Dalam laporan triwulanan tentang utang dan kredit rumah tangga, Federal Reserve Bank of New York menyatakan bahwa “nilai kredit pada hipotek baru tetap sangat tinggi dan mencerminkan standar pinjaman yang ketat.”

Pemilik rumah dalam kondisi baik

Ketika harga rumah naik, pemilik rumah membangun lebih banyak ekuitas.

Menurut penyedia teknologi dan data hipotek, Black Knight, pemegang hipotek sekarang dapat mengakses ekuitas tambahan senilai $2,8 triliun di rumah mereka dibandingkan tahun lalu.
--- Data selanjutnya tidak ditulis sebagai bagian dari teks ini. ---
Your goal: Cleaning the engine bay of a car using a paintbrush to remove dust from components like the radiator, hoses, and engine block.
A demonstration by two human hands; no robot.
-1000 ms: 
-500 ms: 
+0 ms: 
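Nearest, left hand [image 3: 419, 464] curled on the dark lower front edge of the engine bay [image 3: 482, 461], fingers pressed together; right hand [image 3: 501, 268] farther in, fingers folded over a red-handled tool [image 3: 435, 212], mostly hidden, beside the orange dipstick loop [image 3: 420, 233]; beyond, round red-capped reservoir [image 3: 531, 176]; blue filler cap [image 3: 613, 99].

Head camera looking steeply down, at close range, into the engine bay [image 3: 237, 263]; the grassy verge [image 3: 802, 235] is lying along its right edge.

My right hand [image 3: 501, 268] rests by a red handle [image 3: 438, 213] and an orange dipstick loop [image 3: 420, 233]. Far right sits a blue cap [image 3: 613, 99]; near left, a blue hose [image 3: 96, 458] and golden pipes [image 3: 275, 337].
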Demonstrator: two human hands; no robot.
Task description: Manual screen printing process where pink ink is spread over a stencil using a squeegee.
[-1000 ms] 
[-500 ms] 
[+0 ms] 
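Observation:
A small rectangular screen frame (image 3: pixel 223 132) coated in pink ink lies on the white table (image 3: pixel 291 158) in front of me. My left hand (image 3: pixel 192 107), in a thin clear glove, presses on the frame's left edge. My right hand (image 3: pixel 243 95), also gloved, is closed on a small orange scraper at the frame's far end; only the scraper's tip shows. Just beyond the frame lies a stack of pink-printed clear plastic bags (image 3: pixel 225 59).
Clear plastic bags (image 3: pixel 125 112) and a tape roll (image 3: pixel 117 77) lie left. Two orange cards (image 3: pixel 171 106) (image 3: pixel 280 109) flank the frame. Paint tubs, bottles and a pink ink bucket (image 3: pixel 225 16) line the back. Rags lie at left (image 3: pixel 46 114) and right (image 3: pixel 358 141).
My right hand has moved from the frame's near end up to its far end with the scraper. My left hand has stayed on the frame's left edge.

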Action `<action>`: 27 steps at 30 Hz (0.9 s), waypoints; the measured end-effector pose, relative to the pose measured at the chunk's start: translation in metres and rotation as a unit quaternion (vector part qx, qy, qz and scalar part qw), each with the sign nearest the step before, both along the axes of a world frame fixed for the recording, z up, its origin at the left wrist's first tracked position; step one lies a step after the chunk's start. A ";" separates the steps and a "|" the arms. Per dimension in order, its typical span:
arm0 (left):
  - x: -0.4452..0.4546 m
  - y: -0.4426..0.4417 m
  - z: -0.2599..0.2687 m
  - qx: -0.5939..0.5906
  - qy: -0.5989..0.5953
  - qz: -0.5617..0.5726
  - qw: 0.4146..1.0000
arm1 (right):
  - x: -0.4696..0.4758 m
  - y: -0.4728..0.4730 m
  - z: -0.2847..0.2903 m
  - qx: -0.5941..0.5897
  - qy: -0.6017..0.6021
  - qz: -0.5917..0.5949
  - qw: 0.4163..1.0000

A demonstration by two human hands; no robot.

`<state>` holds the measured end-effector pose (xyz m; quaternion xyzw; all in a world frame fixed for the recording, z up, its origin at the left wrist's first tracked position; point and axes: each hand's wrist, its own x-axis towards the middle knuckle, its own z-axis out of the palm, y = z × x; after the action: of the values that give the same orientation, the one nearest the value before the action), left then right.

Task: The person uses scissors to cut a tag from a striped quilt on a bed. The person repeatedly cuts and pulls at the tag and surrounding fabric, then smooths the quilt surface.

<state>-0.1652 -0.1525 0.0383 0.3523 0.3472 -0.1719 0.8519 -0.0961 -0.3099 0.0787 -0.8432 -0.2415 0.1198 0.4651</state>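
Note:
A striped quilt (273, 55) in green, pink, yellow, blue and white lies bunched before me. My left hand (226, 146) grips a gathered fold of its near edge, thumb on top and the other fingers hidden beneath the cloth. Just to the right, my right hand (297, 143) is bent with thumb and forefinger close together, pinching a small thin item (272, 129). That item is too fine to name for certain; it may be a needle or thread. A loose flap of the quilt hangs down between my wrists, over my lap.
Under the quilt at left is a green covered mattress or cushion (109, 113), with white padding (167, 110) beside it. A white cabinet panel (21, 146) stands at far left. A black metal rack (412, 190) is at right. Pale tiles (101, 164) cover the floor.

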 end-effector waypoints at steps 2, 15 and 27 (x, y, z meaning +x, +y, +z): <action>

Ini merupakan peningkatan 34% dan lebih dari $207.000 modal tambahan yang tersedia untuk setiap peminjam.

Selain itu, sebagian besar pemilik rumah tidak gagal membayar pinjaman mereka bahkan pada puncak pandemi COVID-19, karena penutupan mengirim gelombang kejutan ke seluruh perekonomian.

Tentu saja, program-program yang menanggung hipotek inilah yang menyelamatkan peminjam yang tertekan: mereka dapat menghentikan pembayaran mereka sampai mereka mendapatkan kembali stabilitas keuangan.

Hasilnya tampak hebat: The Fed New York mengatakan bagian dari saldo hipotek 90 hari ditambah jatuh tempo tetap di 0,5% pada akhir kuartal kedua, mendekati cara historis.

READ  Saham naik jelang risalah Fed

Penawaran dan permintaan

Pada episode The Ramsey Show baru-baru ini, pembawa acara Dave Ramsey mencatat bahwa masalah besar pada tahun 2008 adalah “kelebihan pasokan besar-besaran karena penyitaan terjadi di mana-mana dan pasar membeku.”

Runtuhnya itu bukan karena suku bunga atau kesehatan ekonomi, melainkan karena “kepanikan real estat”.

Saat ini, permintaan perumahan tetap kuat sementara pasokan masih terbatas. Dinamika ini bisa mulai berubah ketika The Fed mencoba untuk mengekang permintaan dengan menaikkan suku bunga.

Ramsay mengakui perlambatan laju kenaikan harga rumah saat ini, tetapi dia tidak mengantisipasi krisis seperti 2008.

“Ini tidak selalu sesederhana penawaran dan permintaan – tapi selalu begitu,” katanya.

Artikel ini hanya memberikan informasi dan tidak boleh dianggap sebagai saran. Ini diberikan tanpa jaminan dalam bentuk apa pun.